Bisnis.com, PADANG - Pemerintah Provinsi Sumatra Barat bersama Asosiasi Petani Kelapa Sawit Indonesia (Apkasindo) telah menetapkan harga tandan buah segar (TBS) kelapa sawit sebesar Rp3.757 per kilogram.
Baca Juga
Ketua DPW Apkasindo Sumbar Jufri Nur mengatakan harga Rp3.757 per kg itu berlaku terhitung 1-7 Maret 2025, dan harga tersebut diklaim merupakan harga tertinggi di Indonesia.
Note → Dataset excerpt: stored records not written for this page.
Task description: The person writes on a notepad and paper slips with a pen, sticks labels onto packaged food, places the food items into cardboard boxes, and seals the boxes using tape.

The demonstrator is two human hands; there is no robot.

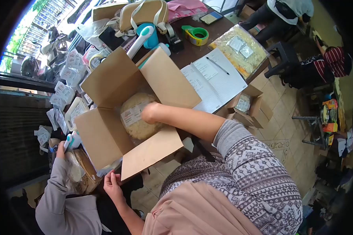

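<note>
An open cardboard box [110,133] stands before me with its flaps spread outward. Inside lies a round, clear plastic pack [139,129] of pale tan contents, with a white printed label [133,114]. My right hand [151,113] reaches over the flap into the box and is closed on the pack's upper side, its fingertips partly hidden. Low on the left, my left hand [113,187] has its fingers curled together beside the corner of the near flap [151,152]. Whether it pinches the flap or something else I cannot make out.
Behind the box are an open notebook [215,80] with a pen [217,65], a green tape dispenser [195,36], a phone [211,17] and a large plastic pack [239,49]. A co-worker's grey sleeve [57,180] is at left. A smaller box [245,103] sits right.
</note>
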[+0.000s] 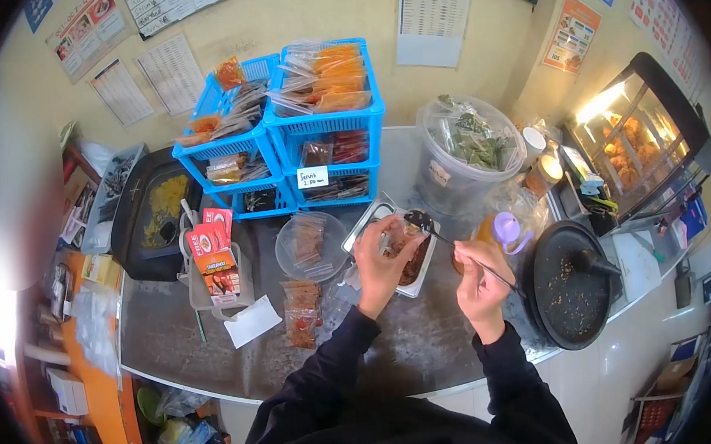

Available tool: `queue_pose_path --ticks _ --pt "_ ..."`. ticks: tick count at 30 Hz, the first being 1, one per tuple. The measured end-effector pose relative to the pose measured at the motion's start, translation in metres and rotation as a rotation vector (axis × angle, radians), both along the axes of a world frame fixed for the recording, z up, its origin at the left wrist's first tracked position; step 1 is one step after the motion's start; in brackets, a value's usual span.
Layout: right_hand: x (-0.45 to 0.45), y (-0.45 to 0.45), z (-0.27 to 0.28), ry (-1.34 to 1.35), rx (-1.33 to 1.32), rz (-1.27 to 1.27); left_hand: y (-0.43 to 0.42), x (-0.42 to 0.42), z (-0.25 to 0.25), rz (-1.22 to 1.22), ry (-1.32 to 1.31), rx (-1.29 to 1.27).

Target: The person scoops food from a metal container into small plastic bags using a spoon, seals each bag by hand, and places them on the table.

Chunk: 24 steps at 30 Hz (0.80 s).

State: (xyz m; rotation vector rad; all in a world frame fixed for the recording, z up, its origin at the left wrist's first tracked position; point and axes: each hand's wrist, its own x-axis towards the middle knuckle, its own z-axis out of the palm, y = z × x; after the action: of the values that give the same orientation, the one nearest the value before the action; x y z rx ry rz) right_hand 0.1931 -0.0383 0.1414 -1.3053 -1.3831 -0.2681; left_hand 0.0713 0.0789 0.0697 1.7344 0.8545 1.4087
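Note:
Over a metal tray [422, 273] of dark reddish food, my left hand [380, 261] pinches a small clear plastic bag [400, 230]. My right hand [482, 281] grips the handle of a metal spoon [453, 241], whose bowl with dark food is at the bag's mouth. Left of the tray stands a round clear container [309, 246] with filled sachets in it. More reddish sachets [302, 312] lie on the dark table in front of that container.
Blue stacked baskets [328, 125] of sachets stand behind. A large clear tub [470, 144] of leafy packets, a purple-lidded jug [504, 230] and a stone mortar [573, 285] are on the right. A basket with red packets [213, 252] and a white paper [253, 321] lie left.

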Motion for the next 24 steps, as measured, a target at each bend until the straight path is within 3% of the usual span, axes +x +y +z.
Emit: queue_pose_path --ticks 8,15,22,24 --pt "-0.002 -0.003 -0.003 0.065 0.0 0.02 -0.003 -0.003 0.0 0.011 0.038 0.009" --pt "0.009 -0.003 -0.004 0.529 -0.022 0.136 -0.001 -0.004 0.003 0.03 0.07 0.055" --pt "0.03 0.009 0.002 0.59 -0.198 0.223 0.002 -0.008 0.006 -0.038 0.072 0.048" --pt "0.036 0.012 0.002 0.459 -0.219 0.294 0.004 -0.01 0.005 -0.047 0.098 0.05"
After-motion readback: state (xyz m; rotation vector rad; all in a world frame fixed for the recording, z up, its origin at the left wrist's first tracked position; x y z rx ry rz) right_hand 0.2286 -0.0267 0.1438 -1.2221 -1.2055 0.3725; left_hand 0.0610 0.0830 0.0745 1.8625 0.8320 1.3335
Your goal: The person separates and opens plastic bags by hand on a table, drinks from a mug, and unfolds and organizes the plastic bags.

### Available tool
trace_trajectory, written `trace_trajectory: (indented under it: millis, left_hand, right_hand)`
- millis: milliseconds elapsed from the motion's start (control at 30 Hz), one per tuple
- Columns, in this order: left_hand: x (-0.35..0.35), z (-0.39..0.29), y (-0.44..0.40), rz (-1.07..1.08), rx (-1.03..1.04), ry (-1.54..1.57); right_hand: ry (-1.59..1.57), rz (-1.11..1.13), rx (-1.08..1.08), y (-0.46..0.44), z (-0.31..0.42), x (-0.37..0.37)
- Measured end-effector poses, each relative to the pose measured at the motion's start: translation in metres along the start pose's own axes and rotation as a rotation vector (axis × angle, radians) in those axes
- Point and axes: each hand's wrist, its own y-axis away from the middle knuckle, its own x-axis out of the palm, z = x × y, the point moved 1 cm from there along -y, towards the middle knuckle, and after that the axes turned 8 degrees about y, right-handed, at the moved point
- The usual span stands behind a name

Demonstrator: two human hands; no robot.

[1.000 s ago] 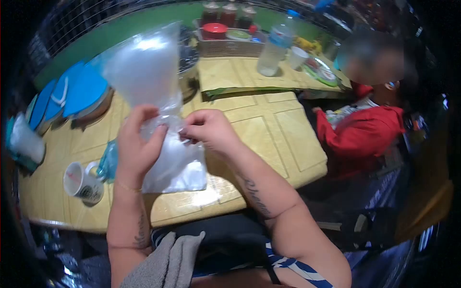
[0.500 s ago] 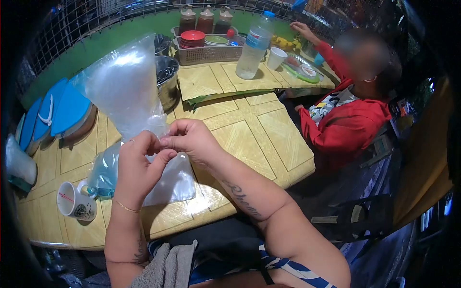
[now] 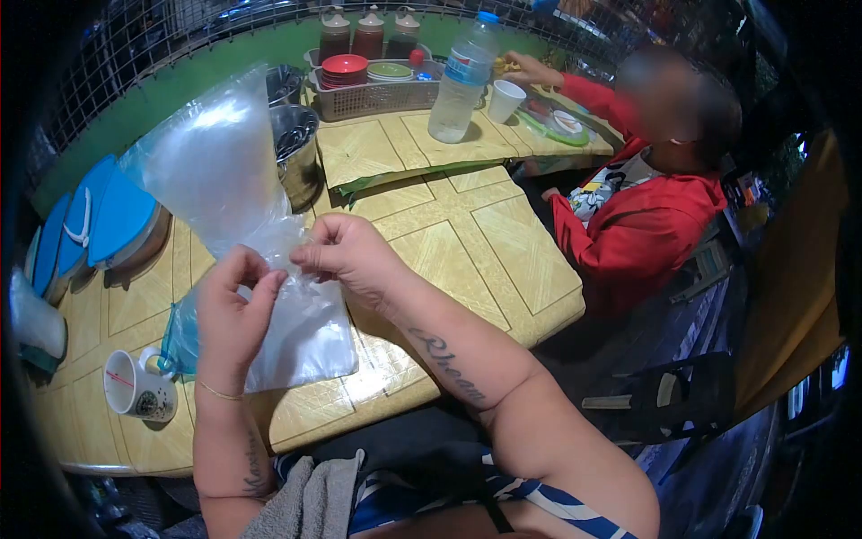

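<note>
Clear plastic bags [image 3: 215,162] lie over the yellow table [image 3: 449,260], gathered and crumpled at the middle between my hands. My left hand [image 3: 238,301] pinches the plastic between thumb and fingers from the left. From the right, my right hand [image 3: 346,260] pinches the same crumpled part, its fingertips close to the left ones. Below the hands, a flat clear part [image 3: 310,350] of the plastic rests on the table. Bluish plastic [image 3: 182,332] shows just left of my left wrist.
A paper cup [image 3: 136,386] stands at the left front, blue-lidded containers [image 3: 130,216] behind it. Further back are a metal pot [image 3: 298,166], a basket [image 3: 377,99] with sauce bottles, and a water bottle [image 3: 460,90]. A person in a red jacket [image 3: 646,216] sits at the right.
The view has shifted, so the table items appear further left. Both hands stay on the plastic, their fingertips now slightly further apart. The person's raised arm has come down toward the yellow items behind the cup.
</note>
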Motion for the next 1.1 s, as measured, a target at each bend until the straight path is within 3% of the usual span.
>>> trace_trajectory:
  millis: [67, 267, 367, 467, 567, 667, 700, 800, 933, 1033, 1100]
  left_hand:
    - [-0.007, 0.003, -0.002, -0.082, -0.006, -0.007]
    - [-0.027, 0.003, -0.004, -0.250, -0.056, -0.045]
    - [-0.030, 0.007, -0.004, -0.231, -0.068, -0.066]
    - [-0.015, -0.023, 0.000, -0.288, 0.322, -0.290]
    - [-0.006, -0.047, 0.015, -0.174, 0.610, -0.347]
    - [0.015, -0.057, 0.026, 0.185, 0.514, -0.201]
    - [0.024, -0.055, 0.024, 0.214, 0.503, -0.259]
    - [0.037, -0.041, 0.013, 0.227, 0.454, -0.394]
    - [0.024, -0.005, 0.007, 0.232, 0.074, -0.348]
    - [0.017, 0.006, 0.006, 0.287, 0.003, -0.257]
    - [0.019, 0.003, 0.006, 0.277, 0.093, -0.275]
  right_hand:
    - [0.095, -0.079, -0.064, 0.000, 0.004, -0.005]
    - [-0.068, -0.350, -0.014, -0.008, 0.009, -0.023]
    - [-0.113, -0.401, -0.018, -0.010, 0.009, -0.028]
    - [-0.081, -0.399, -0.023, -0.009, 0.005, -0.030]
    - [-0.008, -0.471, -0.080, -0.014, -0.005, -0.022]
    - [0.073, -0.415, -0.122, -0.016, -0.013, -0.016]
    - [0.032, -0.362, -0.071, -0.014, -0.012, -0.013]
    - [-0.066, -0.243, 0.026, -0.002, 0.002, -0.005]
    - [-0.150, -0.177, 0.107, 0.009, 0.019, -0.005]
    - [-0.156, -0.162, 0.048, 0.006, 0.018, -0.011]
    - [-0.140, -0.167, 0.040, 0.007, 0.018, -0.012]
Namun, tingginya harga TBS sawit tidak diiringi oleh produksi yang optimal.
"Kami melihat pada pekan pertama Maret 2025 ini, Sumbar menjadi daerah yang memiliki harga TBS sawit tertinggi di Indonesia," katanya, Rabu (5/5/2025).
Meski harga TBS sawit di Sumbar tertinggi di Indonesia, Jufri menyatakan belum bisa dinikmati secara maksimal bagi petani sawit plasma di Sumbar, karena produksi sawit dalam kondisi tidak optimal.
Ada banyak faktor penyebab turunnya produksi sawit pada triwulan pertama 2025 ini. Mulai dari soal tanaman sawit yang sudah tua, hingga adanya pengaruh kemarau panjang tahun 2024, yang ternyata memberikan efek pada periode panen saat ini.
"Kami berharap cuaca di Sumbar tetap stabil, sehingga panen di bulan depan bisa lebih baik lagi," ujarnya.
Kemudian ketika dikonfirmasi terpisah, Sekretaris Dinas Tanaman Pangan Hortikultura dan Perkebunan Provinsi Sumbar Ferdinal Asmin mengatakan harga TBS sawit di Sumbar memang sering tertinggi di bandingkan daerah lainnya di Indonesia, hal tersebut tentu didukung oleh banyak faktor, salah satunya untuk kualitas sawitnya.
Namun Ferdinal lebih menyorot kepada penyebab turunnya produksi kelapa sawit itu, lebih kepada kondisi tanaman yang sudah tua, dan sudah seharusnya melakukan peremajaan atau replanting.
"Penyebab turunnya produksi ini dari yang kami lihat, dominan kepada kondisi tanaman yang sudah tua, solusinya replanting, tapi petani sulit untuk melakukan replanting itu," ujarnya.
Ferdinal menegaskan jikapun bicara soal hama menjadi penyebab turunnya produksi sawit, bisa dikatakan hama bukanlah kasus yang serius yang alami petani sawit di Sumbar. Tapi, persoalan replanting yang kini belum terlaksana secara baik, dengan beragam kendalanya.
"Kami dari pemerintah telah mensosialisasikan kepada petani soal pentingnya melakukan replanting untuk tanaman sawit yang tua atau melewati usia 25 tahun. Tapi kondisi di lapangan, replanting tak berjalan sesuai harapan," sebutnya.
Padahal, apabila petani melakukan replanting terhadap tanaman sawitnya itu, produksi akan meningkat. Sehingga ketika harga lagi bagusnya, petani pun bisa menikmati hasil panen yang memuaskan.
"Sekarang kondisinya kata Apkasindo produksi lagi turun. Sementara harga tinggi, hal ini tentu sangat disayangkan," tegas dia.
Ferdinal menyebutkan berkaca kepada kondisi tahun 2024 lalu, program replanting yang sejatinya ada alokasi biaya replanting yang dikelola oleh Badan Pengelola Dana Perkebunan Kelapa Sawit (BPDPKS), juga belum bisa membuat petani atau pekebun melakukan replanting tersebut.
"Tahun 2025 ini Sumbar dapat alokasi sekitar 5.400 hektare untuk daerah yang memiliki perkebunan kelapa sawit, baik yang perkebunan plasma maupun yang perkebunan rakyat. Kami berharap, petani untuk melakukan replanting ini kedepannya," harap Ferdinal.
Selain itu, dia menjelaskan perkebunan kelapa sawit di Sumbar tersebar di sejumlah daerah di Sumbar, yaitu di Kabupaten Dharmasraya, Pasaman, Pasaman Barat, Sijunjung, Pesisir Selatan, Agam, Kabupaten Lima Puluh Kota, Padang Pariaman, Tanah Datar, Solok Selatan, dan Kabupaten Solok.
Kemudian luas lahan perkebunan sawit di Sumbar untuk kebun rakyat atau swadaya 253.898 hektare dan untuk kebun perusahaan atau mitra 160.000 hektare.